• DIRECTIONS
Reproduce the listing below exactly, minus its pictures.
BEGIN RECORDED INFORMATION
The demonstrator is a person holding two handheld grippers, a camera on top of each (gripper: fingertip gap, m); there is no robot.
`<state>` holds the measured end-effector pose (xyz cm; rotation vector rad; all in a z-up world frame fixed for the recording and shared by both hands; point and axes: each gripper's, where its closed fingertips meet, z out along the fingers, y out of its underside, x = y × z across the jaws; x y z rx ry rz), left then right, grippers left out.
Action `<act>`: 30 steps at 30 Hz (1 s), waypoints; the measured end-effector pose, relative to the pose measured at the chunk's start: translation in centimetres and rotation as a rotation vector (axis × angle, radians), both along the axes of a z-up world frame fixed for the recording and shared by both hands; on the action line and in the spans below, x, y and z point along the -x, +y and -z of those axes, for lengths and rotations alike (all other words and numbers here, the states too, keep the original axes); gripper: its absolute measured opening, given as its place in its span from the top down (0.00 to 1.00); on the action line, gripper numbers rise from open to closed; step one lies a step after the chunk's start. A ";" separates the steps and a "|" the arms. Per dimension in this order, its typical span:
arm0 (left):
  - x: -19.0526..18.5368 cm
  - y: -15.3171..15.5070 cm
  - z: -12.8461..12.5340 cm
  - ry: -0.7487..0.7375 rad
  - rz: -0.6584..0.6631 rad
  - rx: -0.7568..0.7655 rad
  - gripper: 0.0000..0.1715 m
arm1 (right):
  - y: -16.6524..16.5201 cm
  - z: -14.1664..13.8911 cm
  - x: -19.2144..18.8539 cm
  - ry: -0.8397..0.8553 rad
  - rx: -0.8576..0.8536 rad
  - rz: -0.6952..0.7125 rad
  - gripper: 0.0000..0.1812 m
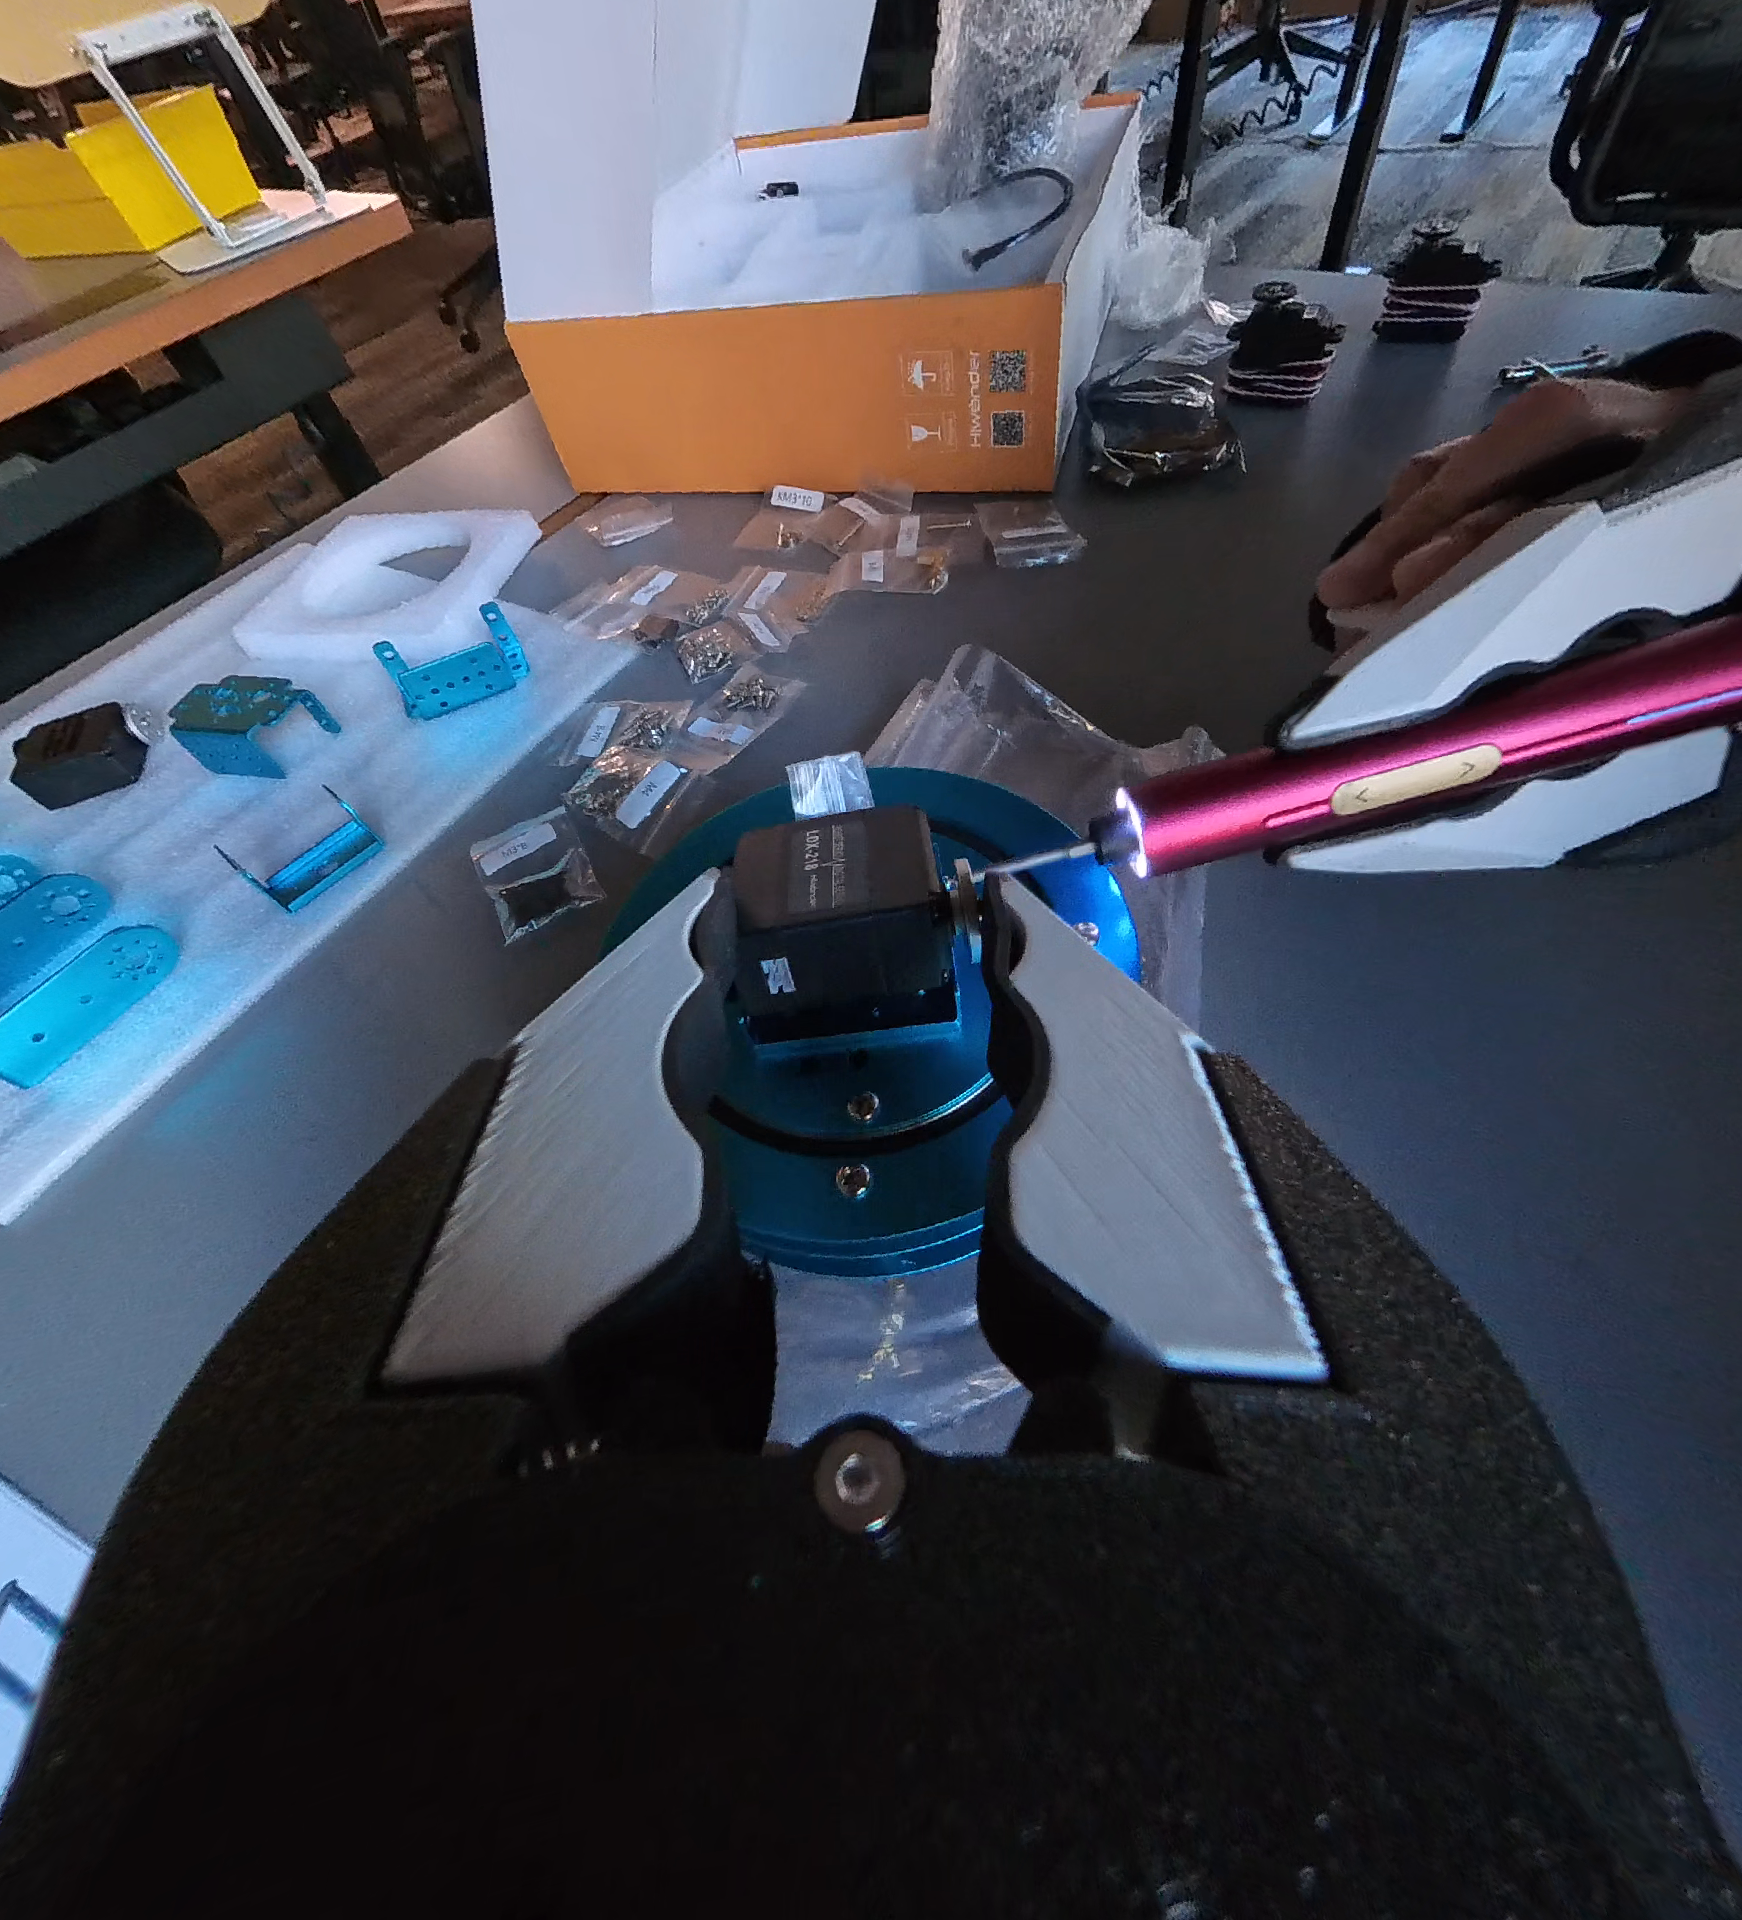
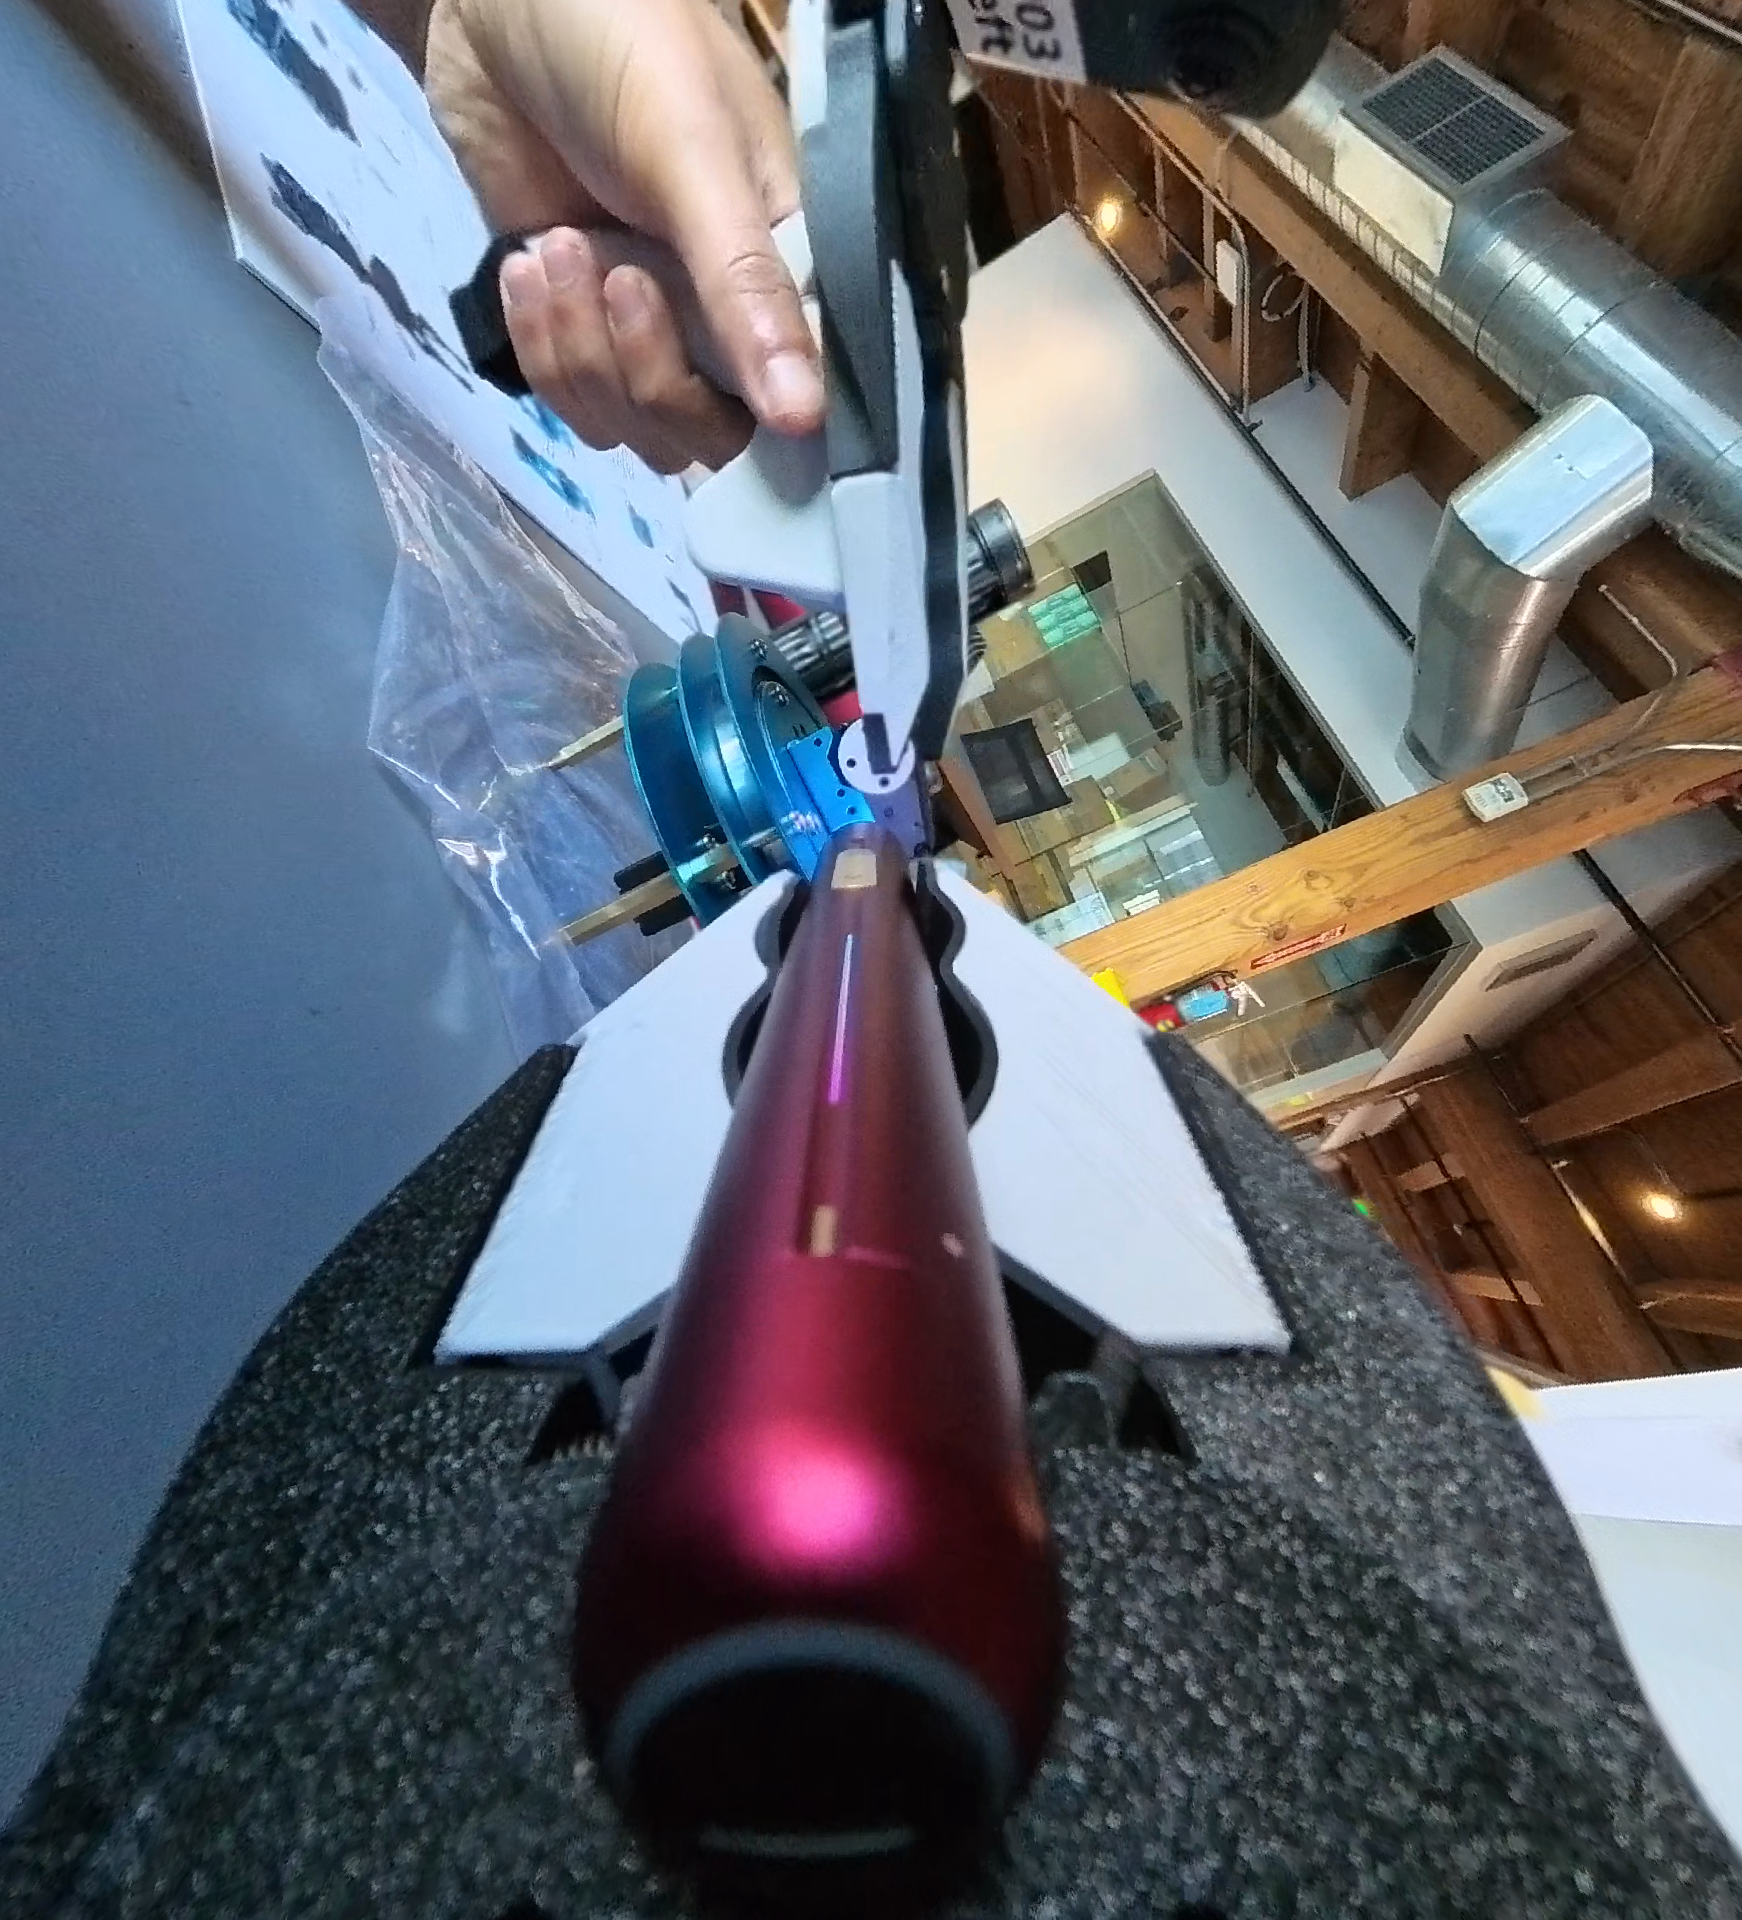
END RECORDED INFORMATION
• ANSWER TO THIS EXERCISE
The demonstrator is a person holding two handheld grippers, a camera on top of each (gripper: fingertip gap, m); there is no robot.
`<state>` holds the measured end-effector pose (xyz cm; rotation vector rad; all in a z-up world frame fixed for the recording and shared by both hands; point and axes: each gripper's, where its closed fingertips meet, z out along the fingers, y out of its underside, x = y × z across the jaws; x y z rx ry rz), left then right, grippers left out.
Action `<act>`: 30 steps at 30 Hz (1 s), waypoints; the measured end-effector pose, relative to the pose measured at the chunk's start: translation in centimetres and rotation as a rotation vector (axis × angle, radians), both along the axes of a z-up world frame fixed for the recording and shared by both hands; on the action line and in the spans below, x, y and z point along the -x, +y and -z of those axes, for lengths and rotations alike (all other words and numbers here, the states too, keep the original axes); gripper: its absolute measured opening, given as its place in its span from the top down (0.00 to 1.00); on the action line, gripper numbers rise from open to closed; step one lies a step after the chunk's start. A ";" separates the steps and a "|" the arms. Per dimension in this order, its typical span:
arm0 (left):
  - x: -19.0526..18.5368 cm
  - y: -15.3171..15.5070 cm
  - z: -12.8461..12.5340 cm
  - ry: -0.7487..0.7375 rad
  - rz: -0.6584..0.6631 rad
  - rx: -0.7568..0.7655 rad
  - gripper: 0.0000..0.1715 m
arm1 (right):
  - y: -16.6524..16.5201 cm
  - z: -14.1664..13.8911 cm
  - x: -19.2144..18.8539 cm
  - ry: -0.8397..0.8553 rad
  - rx: -0.8576..0.8536 rad
  - rz: -0.6952..0.7125 rad
  - gripper: 0.0000..0.1812 m

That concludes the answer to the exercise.